I wish you luck with this one, but fear your premise may be flawed.
During WW2 the British publications (eg Inf Trg, MTP, etc) were the baseline for tactics in Australian, NZ and other armies. However, one of the criticisms of the British Army is that too much discretion was allowed, basically it went back to Kings Regulations and the responsibilities of GOCs-in-C, Divisional and Brigade Commanders for training the troops under their command. The consequence was that while there was official doctrine it was interpreted in many ways. Furthermore once the Battle School movement got underway in UK its quite likely that British divisions did have individual tactical habits (although knowing the British Army no doubt units had their own ways as well).
For example there is a British view that the motorised battalions in armoured divisions were quite innovative and did develop novel tactics, they were mostly KRRC and the like but I've never come across anything to suggest that the Germans noticed!
This suggests that the Germans would have seen tactical variation across 'British' divisions and may not have bothered to differentiate between nationalities or particular divisions, they just treated it as typical variation within overall excessively flexible Britsh doctrine.
That said the Naval and Military Press (http://www.naval-military-press.com
) is reprinting the German Report Series. The other possible German source is captured documents, at least some of the British held ones are in the PRO under CAB 146/10 Enemy Documents Section. There might also be something from captured senior officer interviews, Von Arnim could be a possibility for the desert campaign. I think these are in WO 205/1021 Interrogation Reports German Generals.
The British did publish some stuff, for example ATM 44 published in 1942 contained an item 'As the Germans see us' (the AWM might hold a copy). '
However, translated Germans documents were published in intelligence summaries, typically those of Army or Theatre level. For example GHQ MEF Daily Intelligence Summary No 612 22 Jan 1942 published a response from 2 Bn, 104 Lorried Inf Regt, 21 Pz Div to a div questionnaire "The English and Australians are tough and hard opponents as individual fighters, highly skilled in defence, unimaginative and inflexible in attack, cold-blooded and skilled in in-fighting, experienced in assault, and capable of withstanding hardships of all kinds". This of course invites the questions as to what happened to the rest of the responses, what questions were asked and how often did the Germans do such things. This may be in the AWM the reference seems to be 3 DRL/6643/1/2Bii, but I'm quoting from David French's 'Raising Churchill's Army' and it could be a typo for IWM.

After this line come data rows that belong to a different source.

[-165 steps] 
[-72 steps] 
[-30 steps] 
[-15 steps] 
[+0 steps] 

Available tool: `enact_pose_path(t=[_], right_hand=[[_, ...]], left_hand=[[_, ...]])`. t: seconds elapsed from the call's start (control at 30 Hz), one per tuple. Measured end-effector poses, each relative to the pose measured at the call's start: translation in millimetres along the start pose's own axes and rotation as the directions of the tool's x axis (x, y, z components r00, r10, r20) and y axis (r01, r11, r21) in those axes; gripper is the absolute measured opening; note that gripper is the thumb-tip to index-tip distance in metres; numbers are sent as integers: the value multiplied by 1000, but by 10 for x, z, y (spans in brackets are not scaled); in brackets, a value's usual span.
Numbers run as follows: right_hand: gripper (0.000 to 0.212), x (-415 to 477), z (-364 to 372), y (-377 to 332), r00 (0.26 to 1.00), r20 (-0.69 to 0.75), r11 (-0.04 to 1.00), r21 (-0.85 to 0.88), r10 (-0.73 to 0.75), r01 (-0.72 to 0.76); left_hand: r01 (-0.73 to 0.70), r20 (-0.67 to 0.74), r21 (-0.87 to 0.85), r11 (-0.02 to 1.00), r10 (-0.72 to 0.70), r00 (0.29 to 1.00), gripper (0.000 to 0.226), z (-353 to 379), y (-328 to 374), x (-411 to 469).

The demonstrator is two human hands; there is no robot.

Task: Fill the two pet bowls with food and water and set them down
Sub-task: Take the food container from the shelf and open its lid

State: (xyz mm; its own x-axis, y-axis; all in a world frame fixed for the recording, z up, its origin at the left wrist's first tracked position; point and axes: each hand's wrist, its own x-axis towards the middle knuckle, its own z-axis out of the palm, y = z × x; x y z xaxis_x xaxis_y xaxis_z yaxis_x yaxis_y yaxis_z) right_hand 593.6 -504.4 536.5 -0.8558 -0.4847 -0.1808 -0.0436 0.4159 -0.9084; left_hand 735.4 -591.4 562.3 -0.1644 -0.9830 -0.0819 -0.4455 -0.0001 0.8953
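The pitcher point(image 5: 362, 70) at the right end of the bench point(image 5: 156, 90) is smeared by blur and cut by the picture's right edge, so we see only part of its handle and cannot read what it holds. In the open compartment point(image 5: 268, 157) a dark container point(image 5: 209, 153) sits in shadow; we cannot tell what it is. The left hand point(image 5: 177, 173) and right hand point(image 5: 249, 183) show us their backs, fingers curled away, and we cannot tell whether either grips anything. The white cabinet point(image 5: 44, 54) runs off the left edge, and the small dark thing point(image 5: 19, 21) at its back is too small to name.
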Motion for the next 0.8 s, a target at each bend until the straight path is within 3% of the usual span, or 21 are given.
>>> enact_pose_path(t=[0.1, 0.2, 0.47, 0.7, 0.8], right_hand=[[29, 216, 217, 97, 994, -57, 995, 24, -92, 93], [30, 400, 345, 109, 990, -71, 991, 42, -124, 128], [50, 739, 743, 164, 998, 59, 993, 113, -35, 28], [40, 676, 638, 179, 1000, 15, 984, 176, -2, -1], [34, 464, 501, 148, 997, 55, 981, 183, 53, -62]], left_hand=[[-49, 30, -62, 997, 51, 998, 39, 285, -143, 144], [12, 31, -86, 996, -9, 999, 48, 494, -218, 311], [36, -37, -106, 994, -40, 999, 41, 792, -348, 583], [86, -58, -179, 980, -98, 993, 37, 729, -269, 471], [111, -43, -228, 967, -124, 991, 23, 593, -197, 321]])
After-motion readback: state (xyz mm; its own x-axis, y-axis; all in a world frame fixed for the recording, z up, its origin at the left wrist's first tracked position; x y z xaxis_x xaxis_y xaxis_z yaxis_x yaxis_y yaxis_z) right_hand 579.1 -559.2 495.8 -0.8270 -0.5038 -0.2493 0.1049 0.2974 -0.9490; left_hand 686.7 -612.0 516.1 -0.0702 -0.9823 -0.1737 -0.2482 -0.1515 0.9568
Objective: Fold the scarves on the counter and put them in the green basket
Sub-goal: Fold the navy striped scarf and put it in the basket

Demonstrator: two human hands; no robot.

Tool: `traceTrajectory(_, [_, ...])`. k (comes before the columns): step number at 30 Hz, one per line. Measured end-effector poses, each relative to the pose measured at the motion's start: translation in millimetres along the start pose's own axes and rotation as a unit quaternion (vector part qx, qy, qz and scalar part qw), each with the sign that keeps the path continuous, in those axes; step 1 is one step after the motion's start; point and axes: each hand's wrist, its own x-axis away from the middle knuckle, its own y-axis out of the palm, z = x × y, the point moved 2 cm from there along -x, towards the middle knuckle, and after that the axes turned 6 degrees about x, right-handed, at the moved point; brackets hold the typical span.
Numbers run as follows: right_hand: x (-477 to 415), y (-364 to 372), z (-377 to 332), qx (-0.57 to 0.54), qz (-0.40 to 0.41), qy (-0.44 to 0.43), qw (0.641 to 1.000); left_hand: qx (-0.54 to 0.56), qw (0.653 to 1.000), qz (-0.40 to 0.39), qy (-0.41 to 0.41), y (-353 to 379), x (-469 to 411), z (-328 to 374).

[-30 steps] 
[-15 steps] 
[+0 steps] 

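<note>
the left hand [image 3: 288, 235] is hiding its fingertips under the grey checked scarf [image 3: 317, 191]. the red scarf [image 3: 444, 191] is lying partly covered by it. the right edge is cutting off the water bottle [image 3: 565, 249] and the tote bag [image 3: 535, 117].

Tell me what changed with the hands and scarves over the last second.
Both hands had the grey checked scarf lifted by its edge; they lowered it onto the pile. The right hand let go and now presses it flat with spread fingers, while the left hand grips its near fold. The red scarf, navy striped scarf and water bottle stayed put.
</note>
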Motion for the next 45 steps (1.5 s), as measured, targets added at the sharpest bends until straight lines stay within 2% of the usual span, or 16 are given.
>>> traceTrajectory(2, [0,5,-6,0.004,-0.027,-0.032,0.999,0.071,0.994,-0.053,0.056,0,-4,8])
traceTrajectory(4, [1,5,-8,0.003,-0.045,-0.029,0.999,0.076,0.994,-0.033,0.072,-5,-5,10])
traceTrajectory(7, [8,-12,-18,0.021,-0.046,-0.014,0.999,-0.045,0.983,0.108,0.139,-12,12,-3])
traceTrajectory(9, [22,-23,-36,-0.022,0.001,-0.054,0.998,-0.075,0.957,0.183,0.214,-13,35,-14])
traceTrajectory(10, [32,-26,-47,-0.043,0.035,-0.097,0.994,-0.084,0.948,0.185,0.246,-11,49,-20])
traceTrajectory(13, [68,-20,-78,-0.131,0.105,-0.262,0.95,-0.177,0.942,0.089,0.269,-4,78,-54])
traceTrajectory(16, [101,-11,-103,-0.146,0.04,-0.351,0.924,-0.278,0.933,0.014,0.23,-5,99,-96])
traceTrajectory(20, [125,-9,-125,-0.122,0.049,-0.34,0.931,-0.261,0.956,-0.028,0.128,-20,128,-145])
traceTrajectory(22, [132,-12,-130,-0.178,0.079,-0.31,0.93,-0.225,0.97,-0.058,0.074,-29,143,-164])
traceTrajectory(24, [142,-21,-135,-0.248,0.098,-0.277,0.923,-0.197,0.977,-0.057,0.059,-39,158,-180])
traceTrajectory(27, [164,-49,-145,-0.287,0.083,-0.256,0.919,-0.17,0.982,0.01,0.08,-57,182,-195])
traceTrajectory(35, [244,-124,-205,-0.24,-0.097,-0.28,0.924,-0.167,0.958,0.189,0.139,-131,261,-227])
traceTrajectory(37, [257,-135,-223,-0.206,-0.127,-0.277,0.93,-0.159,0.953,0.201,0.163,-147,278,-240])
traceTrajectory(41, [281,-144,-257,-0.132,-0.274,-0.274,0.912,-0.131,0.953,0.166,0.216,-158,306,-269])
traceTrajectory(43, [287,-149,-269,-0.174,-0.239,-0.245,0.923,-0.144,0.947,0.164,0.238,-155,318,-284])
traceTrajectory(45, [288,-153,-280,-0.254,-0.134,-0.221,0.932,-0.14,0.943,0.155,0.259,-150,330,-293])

Of course there was not always harmony, in 1941 Wavell complained to the CIGS 'it is not always easy to persuade Dominion troops of the need of long training and they appear to want preferential treatment in matters of equipment'. Auchinleck also wrote to the CIGS in 1941 that in his opinion Australian, South African and to a lesser extent New Zealand units 'are apt to think that once they have been in battle, they have little to learn and are on the whole deeply suspicious of any attempt by us to teach them'.